Records from a data collection:
────────────────────────────────────────

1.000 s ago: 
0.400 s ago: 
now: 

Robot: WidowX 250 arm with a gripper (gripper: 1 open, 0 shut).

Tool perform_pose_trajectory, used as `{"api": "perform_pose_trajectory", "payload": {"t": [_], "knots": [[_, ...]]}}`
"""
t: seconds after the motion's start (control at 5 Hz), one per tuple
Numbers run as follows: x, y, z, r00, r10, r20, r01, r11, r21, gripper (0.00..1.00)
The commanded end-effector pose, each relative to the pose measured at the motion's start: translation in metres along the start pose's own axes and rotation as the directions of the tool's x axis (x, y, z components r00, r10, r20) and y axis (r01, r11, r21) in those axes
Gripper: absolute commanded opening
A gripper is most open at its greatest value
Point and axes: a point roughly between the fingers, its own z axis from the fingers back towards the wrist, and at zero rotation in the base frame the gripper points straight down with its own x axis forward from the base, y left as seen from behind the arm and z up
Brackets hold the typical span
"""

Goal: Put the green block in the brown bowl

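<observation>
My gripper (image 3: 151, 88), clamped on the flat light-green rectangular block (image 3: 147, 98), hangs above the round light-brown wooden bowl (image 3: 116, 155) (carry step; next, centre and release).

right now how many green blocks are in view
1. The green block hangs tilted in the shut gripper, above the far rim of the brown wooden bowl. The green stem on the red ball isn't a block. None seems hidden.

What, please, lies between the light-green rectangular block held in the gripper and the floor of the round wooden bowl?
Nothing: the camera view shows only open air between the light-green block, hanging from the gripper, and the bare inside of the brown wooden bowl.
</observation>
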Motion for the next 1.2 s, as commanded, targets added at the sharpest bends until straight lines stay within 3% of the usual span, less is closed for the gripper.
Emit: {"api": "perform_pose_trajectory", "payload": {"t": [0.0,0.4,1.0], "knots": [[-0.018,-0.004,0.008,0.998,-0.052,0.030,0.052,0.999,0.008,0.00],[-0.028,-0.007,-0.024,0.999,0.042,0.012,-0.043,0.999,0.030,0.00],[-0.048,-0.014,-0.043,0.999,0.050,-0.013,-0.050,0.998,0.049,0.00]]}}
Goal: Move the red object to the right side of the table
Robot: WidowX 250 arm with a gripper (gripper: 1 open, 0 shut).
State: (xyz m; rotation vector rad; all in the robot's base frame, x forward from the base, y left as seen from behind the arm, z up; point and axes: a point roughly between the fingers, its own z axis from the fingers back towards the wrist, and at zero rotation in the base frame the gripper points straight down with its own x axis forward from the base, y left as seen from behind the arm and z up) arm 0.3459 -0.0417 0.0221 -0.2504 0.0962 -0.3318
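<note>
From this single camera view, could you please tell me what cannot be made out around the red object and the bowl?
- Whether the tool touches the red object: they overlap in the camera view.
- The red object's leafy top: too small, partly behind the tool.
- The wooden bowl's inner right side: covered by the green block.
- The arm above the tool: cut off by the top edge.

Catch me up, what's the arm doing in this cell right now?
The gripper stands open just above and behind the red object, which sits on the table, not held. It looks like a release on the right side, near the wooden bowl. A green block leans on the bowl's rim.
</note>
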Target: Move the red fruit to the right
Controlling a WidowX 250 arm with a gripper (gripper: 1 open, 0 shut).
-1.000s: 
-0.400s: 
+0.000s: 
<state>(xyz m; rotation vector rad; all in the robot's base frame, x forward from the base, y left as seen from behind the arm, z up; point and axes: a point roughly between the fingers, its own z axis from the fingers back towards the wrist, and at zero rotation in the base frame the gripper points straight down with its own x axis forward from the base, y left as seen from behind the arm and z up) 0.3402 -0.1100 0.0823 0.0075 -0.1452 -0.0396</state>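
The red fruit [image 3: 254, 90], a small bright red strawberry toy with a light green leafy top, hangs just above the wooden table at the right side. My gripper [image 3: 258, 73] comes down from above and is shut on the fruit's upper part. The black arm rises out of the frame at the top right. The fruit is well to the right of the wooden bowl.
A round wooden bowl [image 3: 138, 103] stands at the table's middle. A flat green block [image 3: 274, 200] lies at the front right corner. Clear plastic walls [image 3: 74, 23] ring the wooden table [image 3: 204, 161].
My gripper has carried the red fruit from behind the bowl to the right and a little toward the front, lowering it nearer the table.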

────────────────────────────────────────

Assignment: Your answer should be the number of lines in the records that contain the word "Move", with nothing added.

Solution for this exercise: 2